What you need to do » For each line below that includes the word "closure", make a copy.

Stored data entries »
※
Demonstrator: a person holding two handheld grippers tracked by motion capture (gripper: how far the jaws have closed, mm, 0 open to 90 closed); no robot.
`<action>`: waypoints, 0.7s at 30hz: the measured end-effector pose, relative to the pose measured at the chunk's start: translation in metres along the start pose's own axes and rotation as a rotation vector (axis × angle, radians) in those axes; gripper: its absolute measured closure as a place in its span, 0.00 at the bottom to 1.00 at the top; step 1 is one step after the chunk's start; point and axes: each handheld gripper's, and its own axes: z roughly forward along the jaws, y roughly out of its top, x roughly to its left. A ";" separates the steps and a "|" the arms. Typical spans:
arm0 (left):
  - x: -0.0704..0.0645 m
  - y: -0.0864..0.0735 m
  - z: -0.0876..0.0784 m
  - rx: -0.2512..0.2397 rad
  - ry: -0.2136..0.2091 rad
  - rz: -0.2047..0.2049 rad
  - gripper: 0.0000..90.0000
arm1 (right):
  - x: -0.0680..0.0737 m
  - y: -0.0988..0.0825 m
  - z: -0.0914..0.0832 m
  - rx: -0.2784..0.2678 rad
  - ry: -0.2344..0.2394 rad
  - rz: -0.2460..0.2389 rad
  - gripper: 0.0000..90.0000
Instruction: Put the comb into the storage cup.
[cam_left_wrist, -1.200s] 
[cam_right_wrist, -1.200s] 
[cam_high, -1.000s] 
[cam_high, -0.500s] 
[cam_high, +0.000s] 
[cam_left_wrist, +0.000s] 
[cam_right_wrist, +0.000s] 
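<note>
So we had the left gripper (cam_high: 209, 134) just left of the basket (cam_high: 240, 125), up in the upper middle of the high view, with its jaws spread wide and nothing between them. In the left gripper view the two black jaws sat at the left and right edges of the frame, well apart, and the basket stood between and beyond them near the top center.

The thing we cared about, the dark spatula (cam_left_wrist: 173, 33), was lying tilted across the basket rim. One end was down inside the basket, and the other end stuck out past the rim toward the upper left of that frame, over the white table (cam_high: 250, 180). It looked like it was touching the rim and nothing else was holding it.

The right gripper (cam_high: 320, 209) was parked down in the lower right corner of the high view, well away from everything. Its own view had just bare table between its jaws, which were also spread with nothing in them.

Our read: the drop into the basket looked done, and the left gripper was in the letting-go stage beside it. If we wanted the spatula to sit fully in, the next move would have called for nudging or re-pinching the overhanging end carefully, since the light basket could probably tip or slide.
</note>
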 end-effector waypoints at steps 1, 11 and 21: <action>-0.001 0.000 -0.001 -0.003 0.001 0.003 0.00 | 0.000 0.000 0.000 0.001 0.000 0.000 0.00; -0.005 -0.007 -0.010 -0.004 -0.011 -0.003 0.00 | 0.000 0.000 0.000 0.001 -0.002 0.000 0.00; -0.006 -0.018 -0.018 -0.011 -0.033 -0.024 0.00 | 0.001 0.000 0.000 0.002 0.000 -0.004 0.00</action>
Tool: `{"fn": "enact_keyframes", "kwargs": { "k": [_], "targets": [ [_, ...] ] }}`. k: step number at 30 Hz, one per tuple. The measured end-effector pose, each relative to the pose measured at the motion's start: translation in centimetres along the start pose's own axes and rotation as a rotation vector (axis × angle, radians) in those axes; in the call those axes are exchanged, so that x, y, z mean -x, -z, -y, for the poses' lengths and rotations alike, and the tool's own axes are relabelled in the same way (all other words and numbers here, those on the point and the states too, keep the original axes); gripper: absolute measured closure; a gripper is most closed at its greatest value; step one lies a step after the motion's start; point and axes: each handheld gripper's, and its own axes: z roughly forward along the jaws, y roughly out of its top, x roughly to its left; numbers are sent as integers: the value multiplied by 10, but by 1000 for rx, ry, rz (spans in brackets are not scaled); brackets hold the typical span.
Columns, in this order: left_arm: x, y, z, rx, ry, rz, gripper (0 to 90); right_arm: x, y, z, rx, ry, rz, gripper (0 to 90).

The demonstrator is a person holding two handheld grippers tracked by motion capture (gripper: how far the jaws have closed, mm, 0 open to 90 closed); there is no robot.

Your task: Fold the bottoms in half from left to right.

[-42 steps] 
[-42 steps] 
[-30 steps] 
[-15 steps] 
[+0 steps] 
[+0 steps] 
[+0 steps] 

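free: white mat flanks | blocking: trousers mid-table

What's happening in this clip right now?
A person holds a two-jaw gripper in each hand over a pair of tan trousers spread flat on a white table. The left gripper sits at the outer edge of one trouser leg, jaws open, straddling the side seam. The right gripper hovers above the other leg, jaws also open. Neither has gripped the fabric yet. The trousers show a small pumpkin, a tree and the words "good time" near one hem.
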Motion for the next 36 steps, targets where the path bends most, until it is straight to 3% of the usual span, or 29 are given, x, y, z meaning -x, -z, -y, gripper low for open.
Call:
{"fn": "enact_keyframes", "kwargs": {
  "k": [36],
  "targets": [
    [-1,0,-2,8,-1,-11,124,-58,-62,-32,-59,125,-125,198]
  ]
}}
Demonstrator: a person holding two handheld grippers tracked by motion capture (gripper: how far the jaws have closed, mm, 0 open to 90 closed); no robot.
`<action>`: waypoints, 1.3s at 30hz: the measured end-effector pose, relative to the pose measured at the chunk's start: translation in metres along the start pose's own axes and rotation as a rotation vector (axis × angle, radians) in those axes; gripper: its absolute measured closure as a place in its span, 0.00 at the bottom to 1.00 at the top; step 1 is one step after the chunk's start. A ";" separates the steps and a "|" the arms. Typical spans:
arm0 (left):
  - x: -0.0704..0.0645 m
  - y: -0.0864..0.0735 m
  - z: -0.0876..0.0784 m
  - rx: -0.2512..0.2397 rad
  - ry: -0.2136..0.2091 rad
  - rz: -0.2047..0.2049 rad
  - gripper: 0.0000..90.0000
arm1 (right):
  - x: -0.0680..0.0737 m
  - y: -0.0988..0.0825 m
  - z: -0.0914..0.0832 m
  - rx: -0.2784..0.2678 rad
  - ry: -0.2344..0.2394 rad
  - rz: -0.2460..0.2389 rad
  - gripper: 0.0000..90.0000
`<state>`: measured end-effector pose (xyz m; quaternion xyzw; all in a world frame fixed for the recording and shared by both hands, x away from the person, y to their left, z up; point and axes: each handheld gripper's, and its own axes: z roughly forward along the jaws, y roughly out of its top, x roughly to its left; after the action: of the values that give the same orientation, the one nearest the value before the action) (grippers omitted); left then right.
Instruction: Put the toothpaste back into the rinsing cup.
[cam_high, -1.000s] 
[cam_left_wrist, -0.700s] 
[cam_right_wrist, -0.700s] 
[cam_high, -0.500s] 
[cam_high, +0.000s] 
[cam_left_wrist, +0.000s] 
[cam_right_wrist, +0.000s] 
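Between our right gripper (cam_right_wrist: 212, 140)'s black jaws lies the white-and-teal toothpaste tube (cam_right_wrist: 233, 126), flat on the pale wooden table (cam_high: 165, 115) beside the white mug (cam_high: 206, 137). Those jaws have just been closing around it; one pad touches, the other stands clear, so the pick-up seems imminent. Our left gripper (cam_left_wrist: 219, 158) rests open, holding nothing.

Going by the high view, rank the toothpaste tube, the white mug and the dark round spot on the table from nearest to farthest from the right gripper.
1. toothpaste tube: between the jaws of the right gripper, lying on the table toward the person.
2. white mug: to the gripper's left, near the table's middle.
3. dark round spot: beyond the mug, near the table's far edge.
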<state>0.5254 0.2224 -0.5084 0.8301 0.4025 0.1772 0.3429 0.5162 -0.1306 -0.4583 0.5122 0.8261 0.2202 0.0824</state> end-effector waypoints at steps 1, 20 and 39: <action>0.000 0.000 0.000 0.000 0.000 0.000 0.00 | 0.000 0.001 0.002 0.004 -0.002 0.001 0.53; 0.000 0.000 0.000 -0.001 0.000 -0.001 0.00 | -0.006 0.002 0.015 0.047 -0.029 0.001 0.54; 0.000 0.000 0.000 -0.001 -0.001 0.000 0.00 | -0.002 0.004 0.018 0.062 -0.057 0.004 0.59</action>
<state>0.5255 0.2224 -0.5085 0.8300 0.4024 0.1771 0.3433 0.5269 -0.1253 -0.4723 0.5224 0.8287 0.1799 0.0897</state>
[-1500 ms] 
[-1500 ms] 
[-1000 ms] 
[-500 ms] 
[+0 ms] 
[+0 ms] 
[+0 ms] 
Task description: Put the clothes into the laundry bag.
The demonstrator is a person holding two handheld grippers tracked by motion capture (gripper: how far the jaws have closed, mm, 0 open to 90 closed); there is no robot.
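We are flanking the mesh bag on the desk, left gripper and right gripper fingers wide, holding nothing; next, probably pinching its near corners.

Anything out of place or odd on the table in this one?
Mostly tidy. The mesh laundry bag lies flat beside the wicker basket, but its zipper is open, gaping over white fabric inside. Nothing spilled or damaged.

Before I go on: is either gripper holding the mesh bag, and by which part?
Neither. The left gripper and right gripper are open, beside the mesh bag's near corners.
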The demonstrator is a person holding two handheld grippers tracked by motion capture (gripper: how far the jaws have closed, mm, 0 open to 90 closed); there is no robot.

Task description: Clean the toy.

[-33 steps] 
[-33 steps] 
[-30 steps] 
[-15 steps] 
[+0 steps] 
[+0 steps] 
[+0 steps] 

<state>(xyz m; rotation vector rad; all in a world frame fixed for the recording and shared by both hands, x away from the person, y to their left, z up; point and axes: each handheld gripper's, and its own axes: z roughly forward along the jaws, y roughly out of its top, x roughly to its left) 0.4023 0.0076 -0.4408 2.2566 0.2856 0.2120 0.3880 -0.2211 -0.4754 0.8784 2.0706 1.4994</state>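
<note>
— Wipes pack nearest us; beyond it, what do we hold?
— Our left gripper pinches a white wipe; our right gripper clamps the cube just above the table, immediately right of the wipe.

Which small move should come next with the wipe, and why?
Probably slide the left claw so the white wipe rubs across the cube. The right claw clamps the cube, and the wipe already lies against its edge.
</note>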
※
Answer area »
`<action>`: waypoints, 0.7s at 30hz: the measured end-effector pose, relative to the pose measured at the chunk's start: translation in metres along the start pose's own axes and rotation as a rotation vector (axis × angle, radians) in those axes; gripper: its absolute measured closure as a place in its span, 0.00 at the bottom to 1.00 at the top; step 1 is one step after the chunk's start; point and axes: each handheld gripper's, and its own axes: z roughly forward along the jaws, y roughly out of its top, x roughly to its left. A ";" separates the steps and a "|" the arms. Typical spans:
Tool: `{"fn": "enact_keyframes", "kwargs": { "k": [_], "targets": [ [_, ...] ] }}`. k: step number at 30 Hz, one per tuple. The measured end-effector pose, each relative to the pose measured at the motion's start: translation in centimetres along the start pose's own axes and rotation as a rotation vector (axis × angle, radians) in those axes; in the call those axes are exchanged, so that x, y, z mean -x, -z, -y, for the poses' lengths and rotations alike, and the tool's own axes are relabelled in the same way (all other words and numbers here, those on the point and the states too, keep the original axes); gripper: absolute measured closure; a gripper is most closed at its greatest value; step one lies a step after the motion's start; point and axes: each handheld gripper's, and its own axes: z roughly forward along the jaws, y roughly out of its top, x roughly to its left; numbers are sent as integers: the value multiplied by 10, but by 1000 for rx, ry, rz (spans in brackets are not scaled); brackets hold the typical span.
`<action>`: waypoints, 1.3s at 30hz: the measured end-effector pose, relative to the pose measured at the chunk's start: translation in metres along the start pose's own axes and rotation as a rotation vector (axis × angle, radians) in those axes; gripper: its absolute measured closure as a place in its span, 0.00 at the bottom to 1.00 at the top; step 1 is one step after the chunk's start. A ";" separates the steps and a "|" the arms. Typical spans:

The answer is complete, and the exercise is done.